Growing up in organized religion, for me, has been a practice of curation: sifting through the practices and prayers and laws of Judaism embedded in my childhood to pull out what still feeds me. The teenage slate-clearing of tradition made room for the careful, meditative reentry of intentional spirituality to my life. In this space, and the space of a life I am starting to carve out for myself, I am building a practice all my own. In the absence of a certainty about faith or divinity, I come back to community, to ritual, to the lessons Judaism has for us that transcend God. I return to the sensorially-rooted practices I once rejected, reveling perhaps even just in the memory of my childhood rooted in them.
As the leaves shake off branches to make way for the sky and the crows circling in it, so too did my shaking off of practice allow meaning to return.

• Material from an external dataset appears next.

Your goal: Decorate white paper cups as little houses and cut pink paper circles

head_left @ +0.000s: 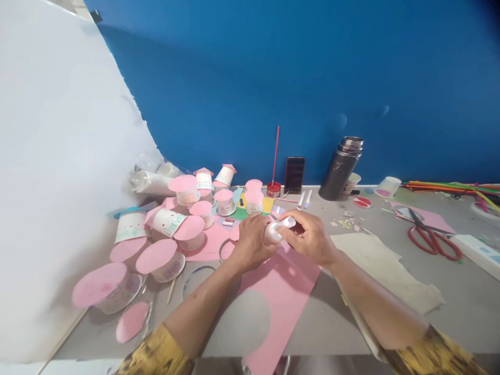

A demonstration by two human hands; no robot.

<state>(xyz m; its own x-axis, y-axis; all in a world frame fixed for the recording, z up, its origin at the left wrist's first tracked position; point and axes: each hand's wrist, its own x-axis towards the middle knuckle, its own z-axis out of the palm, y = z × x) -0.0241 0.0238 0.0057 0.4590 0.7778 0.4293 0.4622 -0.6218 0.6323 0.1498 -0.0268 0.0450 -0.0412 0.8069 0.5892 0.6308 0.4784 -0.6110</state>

Early pandemic discourse was rife with ideas of a collective break, full of instructions to use quarantine as rest from the churning cycles of 21st century life. We are all familiar by now: images of wild animals returning to the city abounded alongside people documenting their bread baking journeys. In that moment, perhaps we all understood a little more of the importance of what Shabbat attempts to impart. Though I by no means wish to return to those early months, I am grateful for whatever meaning I can pull from them. In Shabbat, this rest is preserved, healthy this time: rest in moderation.
+++
The Torah has a law, shmita (שמיטה), translated as the Sabbath Year or the Sabbath of the Land but also literally as release. During shmita, fields must be left to lay fallow: no sowing, no plowing, no growing, no harvesting. If you observe shmita, if you let your fields rest, you will be rewarded with a bountiful harvest. Just like the Sabbath, on the seventh day of the week, every seventh year is a shmita: cycles of rest are baked into Jewish practice. This Jewish year, 5782, which begun in September 2021, is a shmita year.
Like many Jewish laws, the practice of shmita is practical before it is spiritual. The reward of shmita—a bountiful harvest—comes not from God but rather the soil, which when allowed to rest can replenish its nutrients and give forth thriving crops for years to come. Overworked earth is not fruitful earth. Over time, the soil is degraded, sluiced off the fields into waterways, made sterile. Our country’s agricultural system has a lesson to learn here: an obsession with productivity now decreases long-term sustainability.
One need not reach far for the agricultural metaphor here. Growth comes from rest, so says this law, so says the land. Wintering. This day, a Friday at the last gasping days of the winter of the shmita year of 5782, speaks only of rest and dormancy.
I think I have much to learn from the winter, from Shabbat, from shmita. The pause does not come easily to me in this life that runs so fast. When I returned to school after a year on leave, even while reveling in the Sabbath, I ignored my need to rest. I threw myself back in. I pushed myself to move on from heartache too fast, into newness too soon. If you will forgive my metaphor, I overworked myself. Slowly, slowly, I allowed myself grace for slowness. When I realized this year was a shmita year, it came as a relief. Of course. This was a year meant for rest: the mistake I made was in attempting to grow when it was meant to be a time of gathering underground.
On this day of 5782, I look forward to the growth close at hand, but for now I will lie fallow. Think of it not as a stagnation but a release: from expectations, from speed, from ceaselessness. Another lesson from the crows: there can be slowness in movement and movement in slowness.
I say this easily, here, but rest is not something that comes naturally to me. The pause of Shabbat is something I rejected for years, something I am still working to keep in this life that runs so fast. I am learning to love winter as I am learning to love Shabbat as I am learning to allow myself this year of quiescence.